**TASK DIRECTIONS**.
From the first line of the data below, copy each line up to the one containing "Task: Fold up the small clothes", and include that line too.

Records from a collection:
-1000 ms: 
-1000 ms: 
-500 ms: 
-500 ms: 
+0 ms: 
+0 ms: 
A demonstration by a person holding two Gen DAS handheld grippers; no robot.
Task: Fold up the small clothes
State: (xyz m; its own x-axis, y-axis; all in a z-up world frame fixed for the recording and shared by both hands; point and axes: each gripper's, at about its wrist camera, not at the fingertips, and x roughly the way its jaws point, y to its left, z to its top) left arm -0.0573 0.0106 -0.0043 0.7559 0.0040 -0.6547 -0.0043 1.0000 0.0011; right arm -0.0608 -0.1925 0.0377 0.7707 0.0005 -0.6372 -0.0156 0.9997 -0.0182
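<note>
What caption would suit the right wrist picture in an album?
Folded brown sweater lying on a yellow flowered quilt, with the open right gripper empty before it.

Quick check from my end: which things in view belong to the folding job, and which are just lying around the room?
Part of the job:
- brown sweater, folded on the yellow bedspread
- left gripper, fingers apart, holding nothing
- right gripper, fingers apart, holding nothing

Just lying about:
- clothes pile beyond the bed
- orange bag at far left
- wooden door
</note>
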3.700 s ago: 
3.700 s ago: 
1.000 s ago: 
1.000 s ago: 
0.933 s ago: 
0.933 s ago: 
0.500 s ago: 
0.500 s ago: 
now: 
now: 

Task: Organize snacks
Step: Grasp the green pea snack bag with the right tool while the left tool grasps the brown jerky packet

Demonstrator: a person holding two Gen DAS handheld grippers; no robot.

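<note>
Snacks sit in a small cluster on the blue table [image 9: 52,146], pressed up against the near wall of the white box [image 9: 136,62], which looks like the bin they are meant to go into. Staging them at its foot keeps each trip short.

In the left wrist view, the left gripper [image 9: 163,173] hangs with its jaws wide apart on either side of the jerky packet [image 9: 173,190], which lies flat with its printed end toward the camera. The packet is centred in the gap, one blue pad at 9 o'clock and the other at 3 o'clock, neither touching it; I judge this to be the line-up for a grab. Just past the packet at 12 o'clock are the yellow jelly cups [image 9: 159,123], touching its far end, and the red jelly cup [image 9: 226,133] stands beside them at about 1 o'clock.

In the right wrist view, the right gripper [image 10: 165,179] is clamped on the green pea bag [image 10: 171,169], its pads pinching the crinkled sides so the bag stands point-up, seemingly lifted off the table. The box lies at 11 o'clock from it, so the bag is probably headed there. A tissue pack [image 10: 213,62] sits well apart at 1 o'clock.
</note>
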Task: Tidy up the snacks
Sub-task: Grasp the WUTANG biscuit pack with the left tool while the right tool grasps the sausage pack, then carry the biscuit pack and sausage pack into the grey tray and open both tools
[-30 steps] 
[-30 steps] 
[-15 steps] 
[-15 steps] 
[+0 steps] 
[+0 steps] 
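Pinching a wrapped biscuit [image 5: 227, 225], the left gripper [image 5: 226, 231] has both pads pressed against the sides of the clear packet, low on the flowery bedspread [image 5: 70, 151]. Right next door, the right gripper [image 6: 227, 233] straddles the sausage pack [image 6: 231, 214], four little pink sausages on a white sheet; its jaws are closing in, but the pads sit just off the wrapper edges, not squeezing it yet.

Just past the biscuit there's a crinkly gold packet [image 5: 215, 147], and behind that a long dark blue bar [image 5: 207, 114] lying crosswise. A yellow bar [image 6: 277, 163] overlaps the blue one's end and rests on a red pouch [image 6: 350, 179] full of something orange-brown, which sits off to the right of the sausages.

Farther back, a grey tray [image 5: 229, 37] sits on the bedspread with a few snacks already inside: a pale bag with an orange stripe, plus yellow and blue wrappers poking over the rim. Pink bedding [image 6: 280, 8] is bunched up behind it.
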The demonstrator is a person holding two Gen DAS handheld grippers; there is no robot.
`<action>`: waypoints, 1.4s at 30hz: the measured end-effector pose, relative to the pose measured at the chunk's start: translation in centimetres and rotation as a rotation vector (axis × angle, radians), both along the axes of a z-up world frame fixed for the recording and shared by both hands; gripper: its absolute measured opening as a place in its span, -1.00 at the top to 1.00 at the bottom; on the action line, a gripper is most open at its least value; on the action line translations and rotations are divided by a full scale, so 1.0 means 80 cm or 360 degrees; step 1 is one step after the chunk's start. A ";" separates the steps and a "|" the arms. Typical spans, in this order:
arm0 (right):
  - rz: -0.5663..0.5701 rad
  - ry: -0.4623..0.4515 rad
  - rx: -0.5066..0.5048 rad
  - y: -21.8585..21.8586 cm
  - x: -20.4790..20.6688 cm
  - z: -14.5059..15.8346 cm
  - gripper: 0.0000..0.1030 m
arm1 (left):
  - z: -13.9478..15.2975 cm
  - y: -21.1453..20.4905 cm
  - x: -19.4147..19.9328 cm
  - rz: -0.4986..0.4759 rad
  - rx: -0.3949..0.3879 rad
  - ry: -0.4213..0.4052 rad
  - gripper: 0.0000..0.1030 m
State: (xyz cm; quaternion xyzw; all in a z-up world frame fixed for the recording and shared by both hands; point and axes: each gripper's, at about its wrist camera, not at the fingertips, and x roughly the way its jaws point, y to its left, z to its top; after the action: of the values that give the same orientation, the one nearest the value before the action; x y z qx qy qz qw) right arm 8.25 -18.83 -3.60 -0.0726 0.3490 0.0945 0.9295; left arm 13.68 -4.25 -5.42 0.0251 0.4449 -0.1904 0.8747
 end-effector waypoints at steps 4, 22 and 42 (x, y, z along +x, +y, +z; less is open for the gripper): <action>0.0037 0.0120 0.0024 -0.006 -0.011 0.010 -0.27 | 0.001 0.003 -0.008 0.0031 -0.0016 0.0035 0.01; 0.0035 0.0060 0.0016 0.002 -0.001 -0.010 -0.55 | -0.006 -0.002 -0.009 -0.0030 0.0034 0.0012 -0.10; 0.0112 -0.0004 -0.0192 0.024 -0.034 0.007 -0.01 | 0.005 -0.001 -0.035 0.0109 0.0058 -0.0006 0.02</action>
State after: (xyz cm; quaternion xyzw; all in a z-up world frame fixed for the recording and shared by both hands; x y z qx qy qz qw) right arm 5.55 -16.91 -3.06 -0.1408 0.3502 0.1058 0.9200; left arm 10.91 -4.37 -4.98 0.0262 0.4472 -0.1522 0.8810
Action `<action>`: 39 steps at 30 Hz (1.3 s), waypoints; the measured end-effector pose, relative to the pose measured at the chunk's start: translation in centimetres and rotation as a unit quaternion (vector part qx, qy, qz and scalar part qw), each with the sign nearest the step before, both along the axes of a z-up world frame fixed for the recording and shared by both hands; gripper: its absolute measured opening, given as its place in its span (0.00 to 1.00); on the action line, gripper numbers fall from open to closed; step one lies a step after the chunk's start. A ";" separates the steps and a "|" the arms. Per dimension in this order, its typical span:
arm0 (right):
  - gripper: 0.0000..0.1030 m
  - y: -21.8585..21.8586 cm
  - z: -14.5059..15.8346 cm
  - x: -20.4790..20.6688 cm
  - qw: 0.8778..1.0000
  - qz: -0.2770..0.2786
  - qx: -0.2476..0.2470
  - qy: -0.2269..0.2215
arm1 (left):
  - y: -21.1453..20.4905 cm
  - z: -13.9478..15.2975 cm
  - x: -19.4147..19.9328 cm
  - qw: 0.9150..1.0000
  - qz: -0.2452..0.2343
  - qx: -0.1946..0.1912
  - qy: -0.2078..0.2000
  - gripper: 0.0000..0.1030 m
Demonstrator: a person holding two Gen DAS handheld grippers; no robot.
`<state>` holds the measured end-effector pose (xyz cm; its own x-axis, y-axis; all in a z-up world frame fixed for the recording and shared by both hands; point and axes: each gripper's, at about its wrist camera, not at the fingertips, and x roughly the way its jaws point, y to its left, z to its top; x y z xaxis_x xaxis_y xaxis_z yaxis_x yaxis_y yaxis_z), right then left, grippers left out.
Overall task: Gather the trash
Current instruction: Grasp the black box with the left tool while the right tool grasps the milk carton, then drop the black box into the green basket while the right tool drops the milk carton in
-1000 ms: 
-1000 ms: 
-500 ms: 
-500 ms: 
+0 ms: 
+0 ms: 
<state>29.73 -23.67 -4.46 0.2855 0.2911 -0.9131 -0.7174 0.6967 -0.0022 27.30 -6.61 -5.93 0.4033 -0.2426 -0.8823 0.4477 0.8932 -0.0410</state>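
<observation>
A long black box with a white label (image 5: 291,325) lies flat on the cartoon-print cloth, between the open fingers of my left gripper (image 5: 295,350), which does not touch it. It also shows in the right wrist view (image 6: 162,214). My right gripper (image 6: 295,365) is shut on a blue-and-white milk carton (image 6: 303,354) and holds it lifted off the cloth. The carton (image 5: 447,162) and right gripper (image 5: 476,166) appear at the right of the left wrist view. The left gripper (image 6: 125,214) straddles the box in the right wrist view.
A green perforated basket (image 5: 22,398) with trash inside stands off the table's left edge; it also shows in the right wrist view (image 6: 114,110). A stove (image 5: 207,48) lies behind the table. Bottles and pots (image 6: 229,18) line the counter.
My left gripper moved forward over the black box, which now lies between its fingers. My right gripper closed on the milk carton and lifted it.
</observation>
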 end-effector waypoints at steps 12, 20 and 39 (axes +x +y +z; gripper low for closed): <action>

**EXPECTED ANSWER**.
-1000 ms: 
-1000 ms: 
-500 ms: 
-500 ms: 
+0 ms: 
+0 ms: 
A demonstration by a person holding two Gen DAS handheld grippers; no robot.
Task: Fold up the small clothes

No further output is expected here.